Love is more than a feeling or good intentions

Thanks to NLPer and life coach Erol Fox, who writes the Inherent Excellence blog, for inspiring this post. Erol writes some good stuff.

From a recent blog post:

People just don’t understand what love is, so they suffer. Most Westernized people think love is when you can’t live without someone or some object. Any doctor will tell you that actually sounds like a disease.

Atisha, a Buddhist monk in the 10th Century echoed what love really is:

“Love is the wish for others to be happy.”

Love is the wish for others to be happy? I disagree.

Merely wishing others to be happy, without taking tangible action to help them achieve happiness, is not love. It is mental masturbation. And delusional, if a person thinks that intending love makes up for their unloving actions.

I do agree with Erol that an addiction to someone is not love. But I have seen and heard far too many people who are convinced that they “love” someone because they feel loving, or intend good things for the other person, while actually treating that person badly, even abusively.

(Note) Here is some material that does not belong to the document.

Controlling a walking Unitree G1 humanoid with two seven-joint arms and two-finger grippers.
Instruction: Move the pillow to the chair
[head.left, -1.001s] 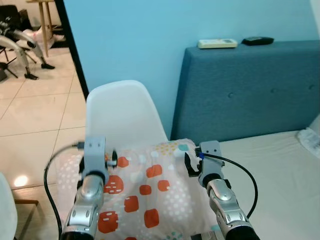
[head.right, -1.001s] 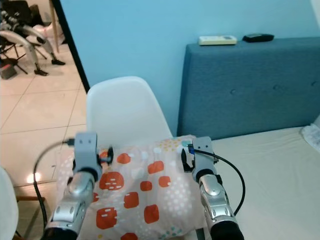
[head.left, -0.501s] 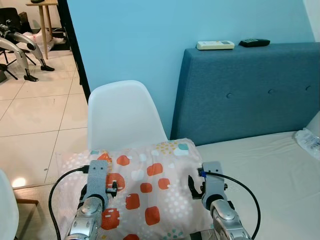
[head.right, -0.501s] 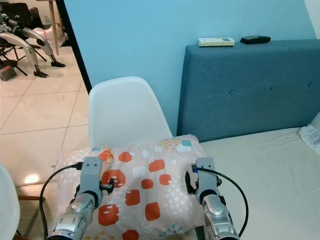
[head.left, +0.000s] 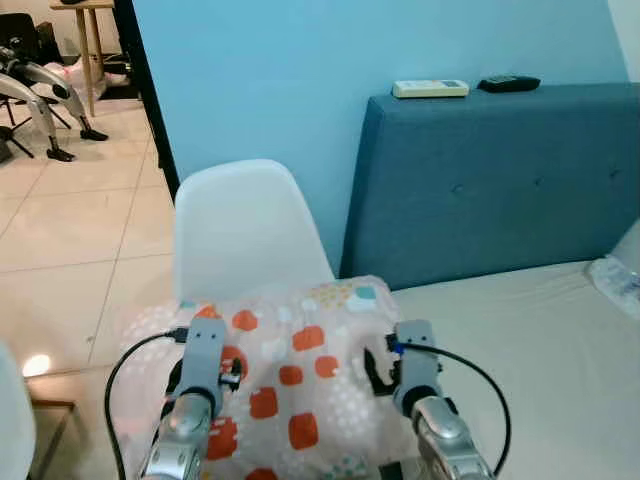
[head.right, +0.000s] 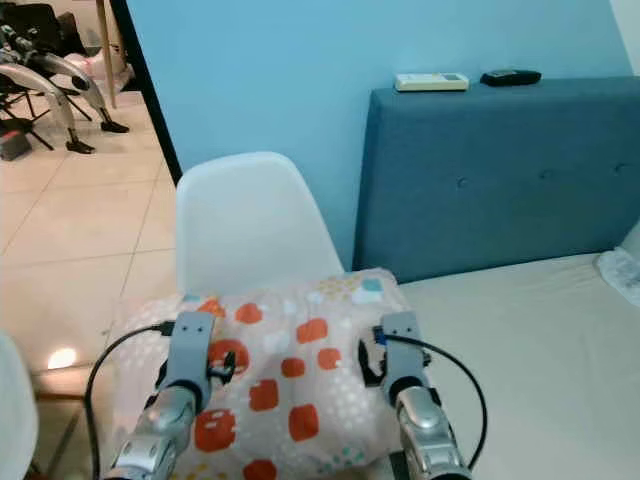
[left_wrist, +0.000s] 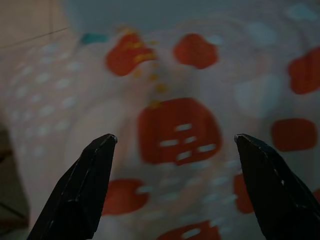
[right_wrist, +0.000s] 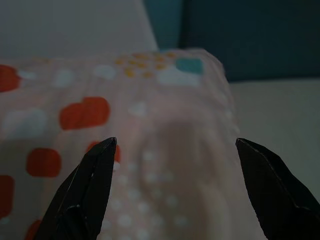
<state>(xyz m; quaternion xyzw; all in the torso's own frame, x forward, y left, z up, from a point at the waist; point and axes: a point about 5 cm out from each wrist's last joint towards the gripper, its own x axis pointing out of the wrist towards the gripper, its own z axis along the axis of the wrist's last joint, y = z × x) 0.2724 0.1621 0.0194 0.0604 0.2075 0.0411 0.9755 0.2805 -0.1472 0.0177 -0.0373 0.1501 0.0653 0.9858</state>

What you feel and intend matters to you. You are the only person who directly experiences those things.

Other people only experience your actions. They do not experience your feelings or intentions. They might imagine that you feel X and intend Y, but because they don’t experience your internal states directly,  they don’t actually know. What they think you feel or intend could be very different from what you actually feel or intend.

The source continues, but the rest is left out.